PROBLEM TO SOLVE
Could you retype the listing beneath, keeping each line exactly as it is?

Top of DATA PROVIDED

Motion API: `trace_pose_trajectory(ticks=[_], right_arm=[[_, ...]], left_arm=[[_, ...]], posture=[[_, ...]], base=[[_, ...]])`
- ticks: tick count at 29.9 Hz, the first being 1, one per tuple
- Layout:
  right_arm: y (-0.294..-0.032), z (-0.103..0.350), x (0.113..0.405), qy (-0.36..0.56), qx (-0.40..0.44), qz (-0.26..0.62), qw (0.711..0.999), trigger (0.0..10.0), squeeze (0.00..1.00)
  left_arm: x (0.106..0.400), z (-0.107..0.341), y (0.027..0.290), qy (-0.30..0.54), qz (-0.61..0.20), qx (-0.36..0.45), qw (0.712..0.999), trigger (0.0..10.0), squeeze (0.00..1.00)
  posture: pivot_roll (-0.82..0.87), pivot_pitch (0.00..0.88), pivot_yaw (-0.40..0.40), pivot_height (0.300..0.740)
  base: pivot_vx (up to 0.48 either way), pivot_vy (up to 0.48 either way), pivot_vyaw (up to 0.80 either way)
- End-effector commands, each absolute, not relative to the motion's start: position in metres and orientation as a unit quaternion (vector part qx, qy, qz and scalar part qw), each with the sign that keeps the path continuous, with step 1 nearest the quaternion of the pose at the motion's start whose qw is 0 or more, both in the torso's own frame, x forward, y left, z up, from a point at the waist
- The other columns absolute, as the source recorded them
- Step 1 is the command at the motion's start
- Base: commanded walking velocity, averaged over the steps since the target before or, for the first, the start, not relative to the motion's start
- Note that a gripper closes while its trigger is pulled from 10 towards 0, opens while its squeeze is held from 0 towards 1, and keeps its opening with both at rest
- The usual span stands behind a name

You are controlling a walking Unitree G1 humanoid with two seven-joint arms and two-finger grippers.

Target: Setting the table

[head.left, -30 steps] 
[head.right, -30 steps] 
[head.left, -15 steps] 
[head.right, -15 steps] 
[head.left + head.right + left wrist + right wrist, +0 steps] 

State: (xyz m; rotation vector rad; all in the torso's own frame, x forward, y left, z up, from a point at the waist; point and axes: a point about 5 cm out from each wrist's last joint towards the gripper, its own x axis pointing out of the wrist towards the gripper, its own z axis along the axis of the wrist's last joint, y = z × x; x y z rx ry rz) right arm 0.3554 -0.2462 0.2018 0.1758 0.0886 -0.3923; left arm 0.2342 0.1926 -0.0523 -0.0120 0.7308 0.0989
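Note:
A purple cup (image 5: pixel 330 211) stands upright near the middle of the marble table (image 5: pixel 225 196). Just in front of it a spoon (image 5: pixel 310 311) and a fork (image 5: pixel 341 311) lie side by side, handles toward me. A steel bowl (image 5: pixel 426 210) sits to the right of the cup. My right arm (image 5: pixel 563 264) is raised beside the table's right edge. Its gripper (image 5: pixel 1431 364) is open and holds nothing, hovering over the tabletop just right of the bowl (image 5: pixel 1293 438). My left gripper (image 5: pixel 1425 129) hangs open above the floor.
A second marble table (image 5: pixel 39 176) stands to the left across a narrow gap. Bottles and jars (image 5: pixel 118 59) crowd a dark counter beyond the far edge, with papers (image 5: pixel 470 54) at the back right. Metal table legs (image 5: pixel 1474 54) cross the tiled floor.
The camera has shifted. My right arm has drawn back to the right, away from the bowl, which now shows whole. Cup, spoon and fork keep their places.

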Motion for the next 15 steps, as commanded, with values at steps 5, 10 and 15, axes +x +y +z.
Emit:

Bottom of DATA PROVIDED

EXERCISE OUTPUT
Motion API: `trace_pose_trajectory(ticks=[_], right_arm=[[_, ...]], left_arm=[[_, ...]], posture=[[_, ...]], base=[[_, ...]])`
- ticks: tick count at 29.9 Hz, the first being 1, one per tuple
- Layout:
  right_arm: y (-0.294..-0.032), z (-0.103..0.350), x (0.113..0.405), qy (-0.36..0.56), qx (-0.40..0.44), qz (-0.26..0.62), qw (0.711..0.999), trigger (0.0..10.0), squeeze (0.00..1.00)
  left_arm: x (0.106..0.400), z (-0.107..0.341), y (0.027..0.290), qy (-0.30..0.54), qz (-0.61..0.20), qx (-0.36..0.45), qw (0.712..0.999), trigger (0.0..10.0), squeeze (0.00..1.00)
  posture: pivot_roll (-0.82..0.87), pivot_pitch (0.00..0.88), pivot_yaw (-0.40..0.40), pivot_height (0.300..0.740)
  base: pivot_vx (up to 0.48 either way), pivot_vy (up to 0.48 either way), pivot_vyaw (up to 0.80 either way)
- End-effector commands, each absolute, not relative to the motion's start: position in metres and orientation as a unit quaternion (vector part qx, qy, qz and scalar part qw), each with the sign that keeps the path continuous, with step 1 nearest the quaternion of the pose at the motion's start whose qw is 0 or more, both in the torso's own frame, x forward, y left, z up, from a point at the waist
- The other columns absolute, as the source recorded them
- Step 1 is the command at the motion's start
- Base: commanded walking velocity, averaged over the steps since the target before or, for the first, the start, not relative to the motion's start
- Note that a gripper closes while its trigger is pulled from 10 towards 0, opens while its squeeze is held from 0 towards 1, and keeps its opening with both at rest
- The usual span stands behind a name

You are controlling a walking Unitree G1 humanoid with two seven-joint arms and two-finger grippers.

Target: Setting the table

[head.left, -30 steps] 
[head.right, -30 steps] 
[head.left, -15 steps] 
[head.right, -15 steps] 
[head.left + head.right + left wrist + right wrist, +0 steps] 

State: (xyz m; rotation vector rad; all in the torso's own frame, x forward, y left, z up, from a point at the waist; point and axes: a point about 5 cm out from each wrist's last joint towards the gripper, its own x axis pointing out of the wrist towards the gripper, its own z axis along the axis of the wrist's last joint, y = z × x; x y z rx ry rz) right arm 0.3554 -0.2462 0.2018 0.1758 0.0886 -0.3923; left arm 0.2342 0.1926 -0.0523 -0.0120 0.7308 0.0989
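Note:
A purple cup (image 5: pixel 330 211) stands upright near the middle of the marble table (image 5: pixel 225 196). Just in front of it a spoon (image 5: pixel 310 311) and a fork (image 5: pixel 341 311) lie side by side, handles toward me. A steel bowl (image 5: pixel 426 210) sits to the right of the cup. My right arm (image 5: pixel 563 264) is raised beside the table's right edge. Its gripper (image 5: pixel 1431 364) is open and holds nothing, hovering over the tabletop just right of the bowl (image 5: pixel 1293 438). My left gripper (image 5: pixel 1425 129) hangs open above the floor.
A second marble table (image 5: pixel 39 176) stands to the left across a narrow gap. Bottles and jars (image 5: pixel 118 59) crowd a dark counter beyond the far edge, with papers (image 5: pixel 470 54) at the back right. Metal table legs (image 5: pixel 1474 54) cross the tiled floor.
The camera has shifted. My right arm has drawn back to the right, away from the bowl, which now shows whole. Cup, spoon and fork keep their places.
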
Motion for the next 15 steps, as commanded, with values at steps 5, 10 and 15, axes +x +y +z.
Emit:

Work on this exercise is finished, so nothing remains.